Compared to C or C++, on the other side of the programming language spectrum we have Haskell, which is widely known to be a very safe and reliable language, but with very little or no control at the level of memory allocation and other hardware resources. We can plot different languages along this control that is safety axis, and it seems that when a language is safer, like Java compared to C++, it loses low-level control. The inverse is also true; a language that gives more control over resources like C++ provides much less safety.

Rust is made to overcome this dilemma by providing:

• High safety through its strong type system and smart compiler
• Deep but safe control over low-level resources (as much as C or C++), so it runs close to the hardware

Its main website, http://www.rust-lang.org/en-US/, contains links to installation instructions, docs and the Rust community.

Rust lets you specify exactly how your values are laid out in memory and how that memory is managed; that's why it works well at both ends of the control and safety line. This is the unique selling point of Rust, it breaks the safety-control dichotomy that, before Rust, existed among programming languages. With Rust they can be achieved together without losing performance.

Rust can accomplish both these goals without a garbage collector, in contrast to most modern languages like Java, C#, Python, Ruby, Go, and the like. In fact Rust doesn't even have a garbage collector yet (though an optional garbage collector is being designed).

Rust is a compiled language: the strict safety rules are enforced by the compiler, so they do not cause runtime overhead. As a consequence, Rust can work with a very small runtime, so it can be used for real-time or embedded projects and it can easily integrate with other languages or projects.

Rust is meant for developers and projects where performance and low-level optimizations are important, but also where a safe and stable execution environment is needed. The robustness of the language is specifically suited for projects where that is important, leading to less pressure in the maintenance cycle. Moreover, Rust adds a lot of high-level functional programming techniques to the language, so that it feels at the same time like a low-level and a high-level language.

Rust is not a revolutionary language with new cutting-edge features, but it incorporates a lot of proven techniques from older languages, while massively improving upon the design of C++ in matters of safe programming.

The Rust developers designed Rust to be a general purpose and multi-paradigm language; like C++, it is an imperative, structured and object-oriented language. Besides that, it inherits a lot from functional languages on the one hand, while also incorporating advanced techniques for concurrent programming on the other hand.

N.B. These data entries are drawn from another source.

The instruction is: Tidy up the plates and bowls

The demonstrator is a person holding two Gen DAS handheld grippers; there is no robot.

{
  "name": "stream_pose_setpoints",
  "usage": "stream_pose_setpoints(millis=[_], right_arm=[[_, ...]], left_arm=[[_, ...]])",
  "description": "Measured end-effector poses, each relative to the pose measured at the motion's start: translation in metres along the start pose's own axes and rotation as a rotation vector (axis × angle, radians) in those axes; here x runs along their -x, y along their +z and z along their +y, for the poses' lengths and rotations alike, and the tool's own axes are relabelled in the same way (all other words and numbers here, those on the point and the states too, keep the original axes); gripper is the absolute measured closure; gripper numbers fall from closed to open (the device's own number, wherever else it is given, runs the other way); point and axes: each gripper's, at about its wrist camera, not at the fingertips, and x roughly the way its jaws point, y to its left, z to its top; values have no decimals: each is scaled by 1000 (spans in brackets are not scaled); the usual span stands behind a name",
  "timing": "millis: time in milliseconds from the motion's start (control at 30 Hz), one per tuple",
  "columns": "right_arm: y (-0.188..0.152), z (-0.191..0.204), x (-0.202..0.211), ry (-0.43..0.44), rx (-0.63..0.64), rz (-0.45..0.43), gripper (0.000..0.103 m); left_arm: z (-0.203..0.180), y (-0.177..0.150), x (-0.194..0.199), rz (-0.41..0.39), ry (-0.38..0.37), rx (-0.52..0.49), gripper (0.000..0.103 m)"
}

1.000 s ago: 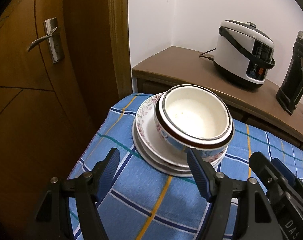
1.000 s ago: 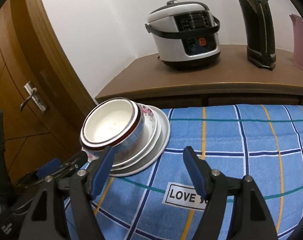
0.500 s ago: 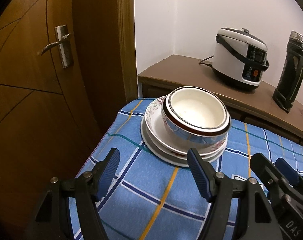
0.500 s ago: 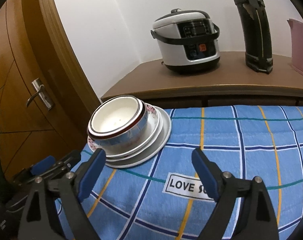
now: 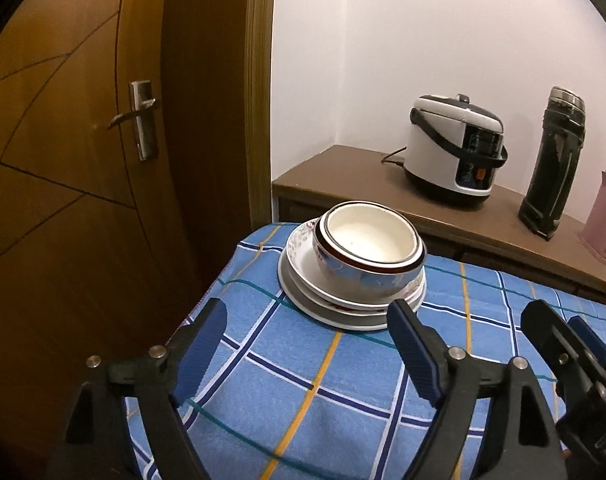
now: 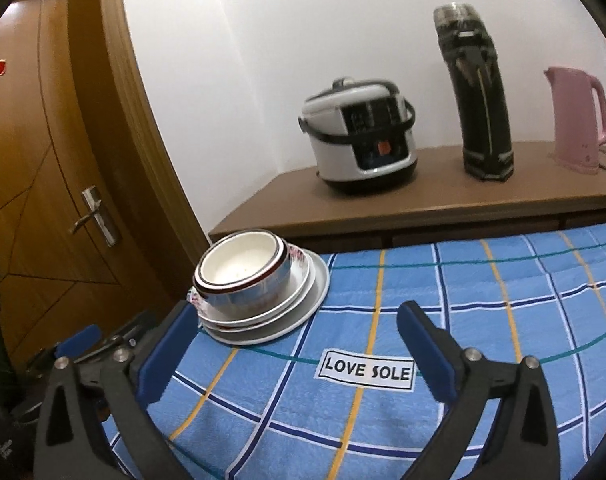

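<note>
Opening jaws of both grippers empty, bowl [image 5: 369, 254] hiding stacked plates [image 5: 303, 292], pink kettle [image 5: 601, 220] cut off

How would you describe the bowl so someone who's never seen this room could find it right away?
Find the table with the blue checked cloth in front of the brown sideboard. At its corner nearest the wooden door sits a stack of plates. The bowl tops that stack: deep and white inside, with a dark band around its rim, unlike the shallow plates beneath.
</note>
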Motion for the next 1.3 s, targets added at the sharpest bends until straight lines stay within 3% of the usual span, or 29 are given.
stream_pose_setpoints(millis=[833, 1300], right_arm=[[-14, 15, 68, 20, -10, -100, 0], [-11, 10, 75, 13, -13, -124, 0]], left_arm=[[8, -22, 69, -112, 35, -14, 18], [1, -20, 72, -126, 32, -27, 17]])
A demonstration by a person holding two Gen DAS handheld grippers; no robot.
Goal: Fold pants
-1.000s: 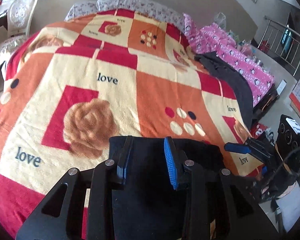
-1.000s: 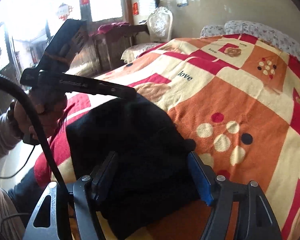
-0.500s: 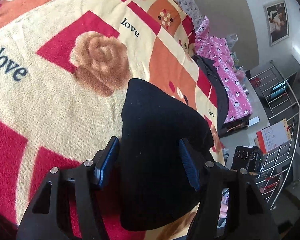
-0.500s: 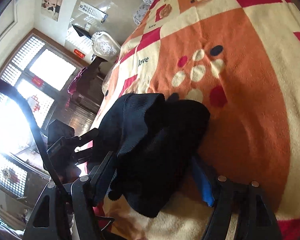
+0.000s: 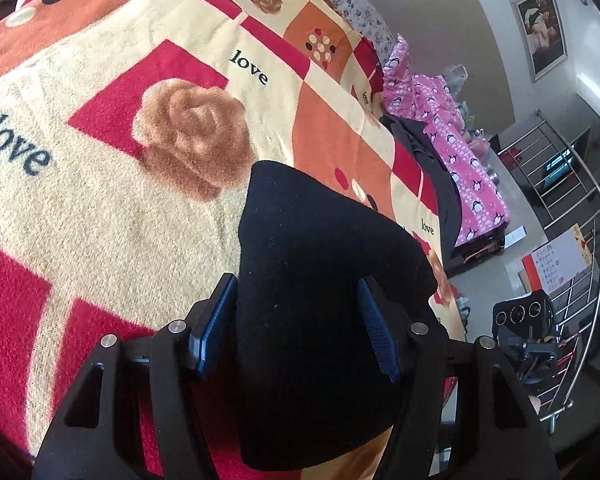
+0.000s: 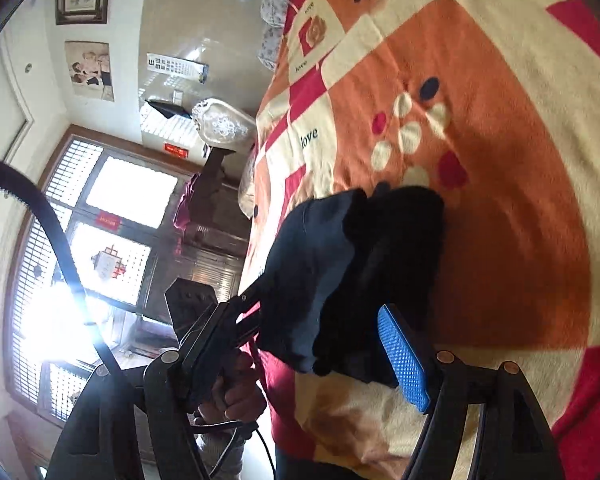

The typing of variables is static (because Rust is compiled) and strong. However, unlike in Java or C++, the developer is not forced to indicate types for everything; the Rust compiler is able to infer types in many cases.

C and C++ applications are known to be haunted by problems that often lead to program crashes or memory leaks, and which are notoriously difficult to debug and solve. Think about dangling pointers, buffer overflows, null pointers, segmentation faults, data races, and so on. The Rust compiler (called rustc) is very intelligent and can detect all these problems while compiling your code, thereby guaranteeing memory safety during execution. This is done by the compiler, retaining complete control over memory layout, but without needing the runtime burden of garbage collection (see Chapter 6, Using Traits and OOP in Rust). Of course, safety also implies much less possibility for security breaches.

Rust compiles to native code like Go and Julia but, in contrast to the other two, Rust needs no runtime with garbage collection. In this respect, it also differs from Java and the languages that run on the JVM, like Scala and Clojure. Most other popular modern languages, like .NET with C# and F#, JavaScript, Python, Ruby, Dart, and so on, all need a virtual machine and garbage collection for their execution.

Rust provides several mechanisms for concurrency and parallelism. The Standard Library gives a model that works with threads to perform work in parallel, where each thread maps to an operating system thread. They do not share heap memory, but communicate data through channels and data races are eliminated by the type system (see Chapter 8, Organizing Code and Macros). If needed in your project, several crates provide an actor-model approach with lightweight threads. These mechanisms make it easy for programmers to leverage the power of the many CPU cores available on current and future computing platforms.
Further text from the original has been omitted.